● Try it: Your answer should hold the data exactly as given, minus any picture.

● Data provided:
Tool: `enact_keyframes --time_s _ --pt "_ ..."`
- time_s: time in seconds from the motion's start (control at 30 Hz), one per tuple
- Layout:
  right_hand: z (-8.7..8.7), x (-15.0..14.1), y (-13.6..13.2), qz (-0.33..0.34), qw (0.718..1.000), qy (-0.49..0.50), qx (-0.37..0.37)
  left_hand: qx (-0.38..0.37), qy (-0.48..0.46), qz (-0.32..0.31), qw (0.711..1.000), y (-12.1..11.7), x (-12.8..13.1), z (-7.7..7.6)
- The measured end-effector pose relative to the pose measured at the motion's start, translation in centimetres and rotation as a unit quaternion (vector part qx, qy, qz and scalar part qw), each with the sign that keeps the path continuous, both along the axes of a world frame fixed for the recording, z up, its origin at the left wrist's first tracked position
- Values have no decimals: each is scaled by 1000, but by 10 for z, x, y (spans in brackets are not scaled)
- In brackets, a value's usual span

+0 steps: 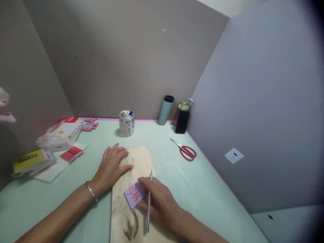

● Answer section:
Tool: `enact_keyframes --time_s _ --pt "_ ..."`
- time_s: time in seconds from the motion's start (control at 30 Hz), one per tuple
- Layout:
  right_hand: z (-8.7..8.7), x (-15.0..14.1), y (-13.6..13.2), qz (-0.33..0.34), qw (0.718..1.000), qy (-0.49..0.50), qx (-0.37..0.37)
  left_hand: qx (-0.38..0.37), qy (-0.48..0.46), qz (-0.32..0.31), qw (0.711..1.000), y (-12.1..11.7), x (-12.8..13.1), z (-7.7..7.6)
- The measured end-effector pose relative to the pose measured at the motion's start, translation in centimetres and rotation as a unit quaternion (vector part qx, qy, qz and scalar part qw), each with the sign that keeps the path continuous, both along the axes of a world frame fixed for the recording, z up, its origin at the left wrist's first tracked position
- Values have no decimals: each is scaled by 1000, but by 10 for z, x, y (spans in brackets are not scaled)
- In brackets, a value's usual span

+0 steps: 

The answer has been given in its entirety.